EZH2 Modulates the DNA Methylome and Controls T Cell Adhesion Through Junctional Adhesion Molecule A in Lupus Patients

The results of this study identify a novel role of EZH2 in T cell adhesion mediated by epigenetic remodeling and up-regulation of JAM-A. Blockade of EZH2 or JAM-A might have therapeutic potential by acting to reduce T cell adhesion, migration, and extravasation in patients with lupus.
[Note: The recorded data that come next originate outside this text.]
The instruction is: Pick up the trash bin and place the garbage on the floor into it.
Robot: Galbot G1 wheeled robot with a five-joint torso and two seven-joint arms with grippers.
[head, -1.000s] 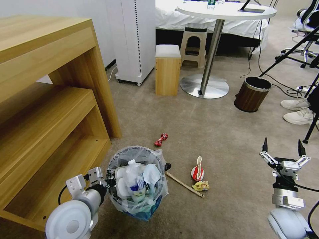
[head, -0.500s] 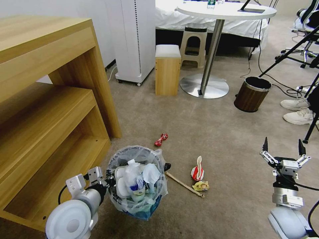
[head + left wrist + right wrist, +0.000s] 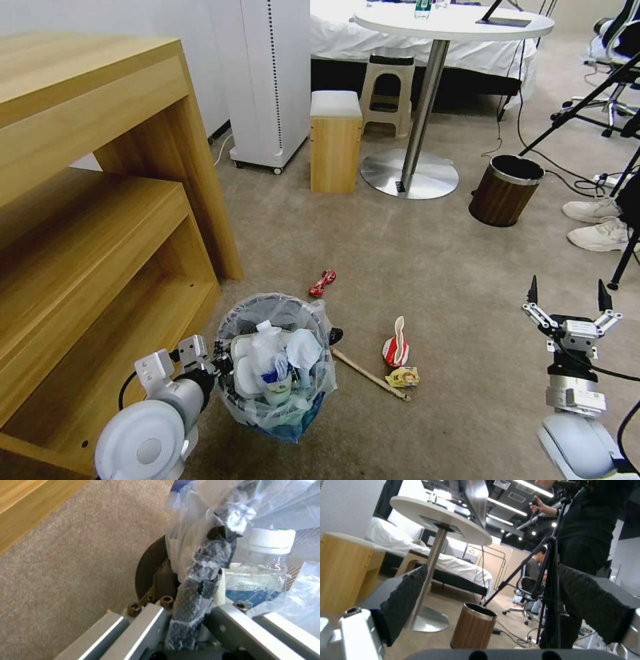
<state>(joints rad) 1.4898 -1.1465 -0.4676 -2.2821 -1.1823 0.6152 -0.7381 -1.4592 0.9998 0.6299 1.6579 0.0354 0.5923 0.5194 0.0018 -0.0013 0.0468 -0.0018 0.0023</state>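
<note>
Head view is showing the left gripper (image 3: 215, 362) clamping the near-left rim of the trash bin (image 3: 277, 363), which is standing upright on the floor (image 3: 433, 267) beside the wooden shelf unit (image 3: 100, 220). Left wrist view is showing its fingers (image 3: 196, 590) pinching the mesh wall and the crinkled clear liner together, with a capped plastic bottle (image 3: 263, 572) sitting just inside. The bin is opening upward, packed with white litter. To its right, a wooden stick (image 3: 369, 374) is lying on the carpet, its long axis running diagonally away from the bin's base toward a yellow wrapper (image 3: 403, 377); a flattened red cup (image 3: 396, 347) is lying just beyond, and a red wrapper (image 3: 323, 282) farther off. The right gripper (image 3: 568, 297) is hovering well apart at the right, jaws spread wide and holding nothing, pointing toward the brown wood-grain bin (image 3: 503, 189).
</note>
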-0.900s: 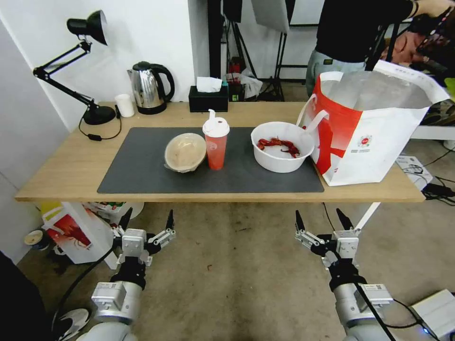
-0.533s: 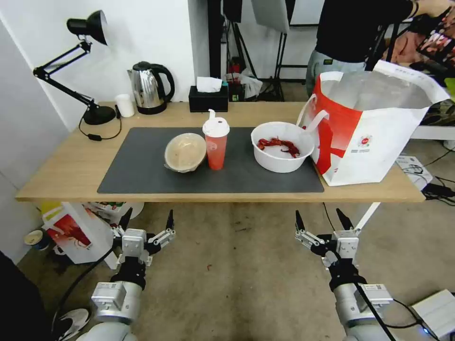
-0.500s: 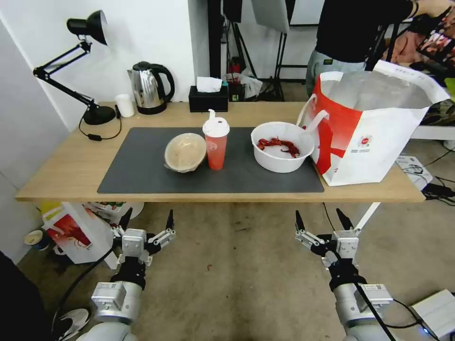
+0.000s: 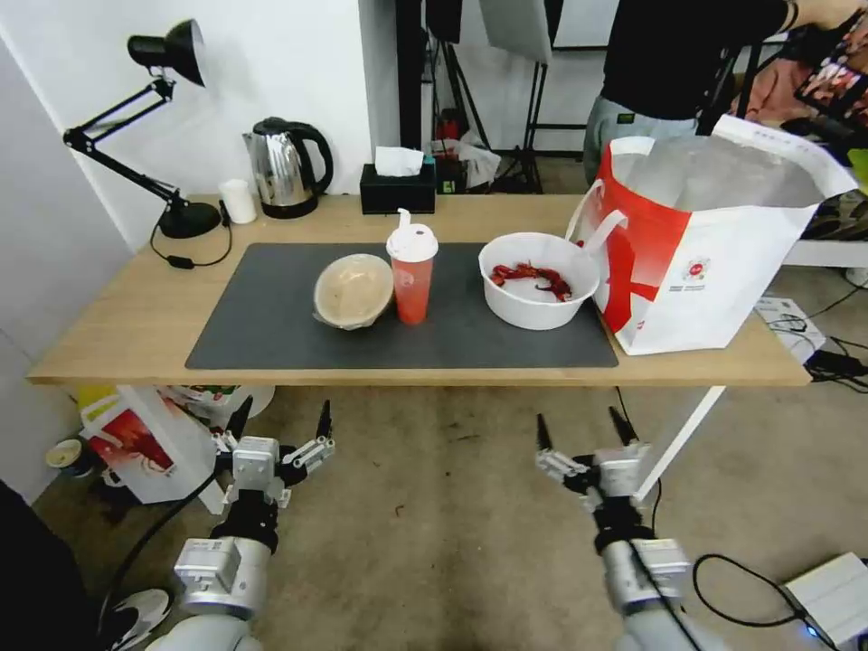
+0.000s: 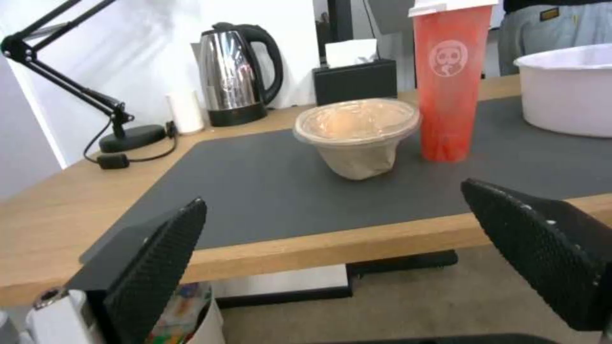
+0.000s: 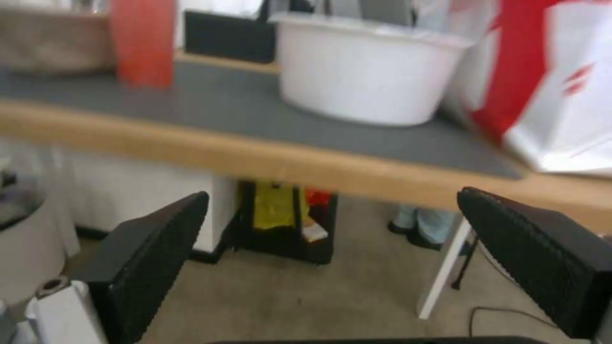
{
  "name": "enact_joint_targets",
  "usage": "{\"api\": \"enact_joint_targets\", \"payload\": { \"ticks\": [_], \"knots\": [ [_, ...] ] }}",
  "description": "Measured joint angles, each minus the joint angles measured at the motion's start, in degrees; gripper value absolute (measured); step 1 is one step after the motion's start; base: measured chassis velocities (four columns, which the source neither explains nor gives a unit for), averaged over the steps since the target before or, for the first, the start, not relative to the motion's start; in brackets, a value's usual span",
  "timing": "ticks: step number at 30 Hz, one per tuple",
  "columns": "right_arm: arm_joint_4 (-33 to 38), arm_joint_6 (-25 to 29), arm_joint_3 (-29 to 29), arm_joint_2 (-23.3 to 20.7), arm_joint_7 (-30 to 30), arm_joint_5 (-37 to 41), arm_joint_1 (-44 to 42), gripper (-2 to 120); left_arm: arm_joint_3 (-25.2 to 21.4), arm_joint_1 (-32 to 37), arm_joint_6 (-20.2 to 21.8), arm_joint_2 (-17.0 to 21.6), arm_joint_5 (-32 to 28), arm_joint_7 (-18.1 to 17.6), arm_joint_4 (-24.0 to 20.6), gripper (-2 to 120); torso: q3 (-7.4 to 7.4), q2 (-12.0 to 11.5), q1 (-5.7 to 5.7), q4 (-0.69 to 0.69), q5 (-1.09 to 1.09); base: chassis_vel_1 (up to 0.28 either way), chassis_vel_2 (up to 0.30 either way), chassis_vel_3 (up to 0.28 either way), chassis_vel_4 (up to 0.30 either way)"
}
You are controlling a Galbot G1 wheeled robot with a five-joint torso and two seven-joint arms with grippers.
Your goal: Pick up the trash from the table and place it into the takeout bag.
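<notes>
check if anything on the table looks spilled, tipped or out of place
Nothing is spilled. The tan film-covered bowl leans tilted on the mat; the red drink cup and white bowl stand upright beside the takeout bag.

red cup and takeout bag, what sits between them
The white bowl of crayfish shells, in the head view, on the mat between the red cup and the takeout bag.

Bare mat point(image 4: 262, 325) left of tan bowl point(image 4: 353, 289)
</notes>
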Motion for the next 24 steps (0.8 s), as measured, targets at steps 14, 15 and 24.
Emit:
{"api": "enact_joint_targets", "payload": {
  "ticks": [14, 15, 24],
  "knots": [
    [5.9, -1.5, 1.6, -10.0, 0.0, 2.1, 3.2, 96, 0.0, 0.0, 0.0, 0.0, 0.0, 0.0, 0.0, 100, 0.0, 0.0, 0.0, 0.0, 0.0, 0.0, 0.0, 0.0, 0.0],
    [6.5, -1.8, 1.9, -10.4, -0.1, 2.4, 3.2, 96, 0.0, 0.0, 0.0, 0.0, 0.0, 0.0, 0.0, 100, 0.0, 0.0, 0.0, 0.0, 0.0, 0.0, 0.0, 0.0, 0.0],
    [13.0, -4.1, 6.1, -13.7, -1.4, 4.8, 0.7, 97, 0.0, 0.0, 0.0, 0.0, 0.0, 0.0, 0.0, 100, 0.0, 0.0, 0.0, 0.0, 0.0, 0.0, 0.0, 0.0, 0.0]
  ]
}}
EZH2 expression levels were determined in CD4+ T cells isolated from lupus patients and healthy controls. The epigenetic effects of EZH2 overexpression in CD4+ T cells were evaluated using a genome-wide DNA methylation approach. Gene expression profiles and microRNAs (miRNAs) were assessed by quantitative polymerase chain reaction, while protein expression was examined by Western blotting. A cell adhesion assay was used to assess adhesion of CD4+ T cells to human microvascular endothelial cells.

EZH2 is an epigenetic regulator that mediates H3K27 trimethylation (H3K27me3) and modulates DNA methylation. The aim of this study was to characterize the role of EZH2 in CD4+ T cells in the pathogenesis of systemic lupus erythematosus.

EZH2 and H3K27me3 levels were increased in CD4+ T cells from lupus patients compared to healthy controls. T cell production of EZH2 was down-regulated in the presence of miR-26a and miR-101, and levels of both miRNAs were reduced in lupus CD4+ T cells. Overexpression of EZH2 induced in CD4+ T cells resulted in significant DNA methylation changes. Genes involved in leukocyte adhesion and migration, including F11R (which encodes junctional adhesion molecule A [JAM-A]), became hypomethylated in CD4+ T cells when EZH2 was overexpressed. Overexpression of EZH2 resulted in increases in JAM-A expression and CD4+ T cell adhesion. Preincubation of EZH2-transfected CD4+ T cells with neutralizing antibodies against JAM-A significantly blunted cell adhesion. Similarly, CD4+ T cells from lupus patients overexpressed JAM-A and adhered significantly more to endothelial cells than to T cells from healthy controls. Blocking JAM-A or EZH2 significantly reduced the capacity of lupus CD4+ T cells to adhere to endothelial cells.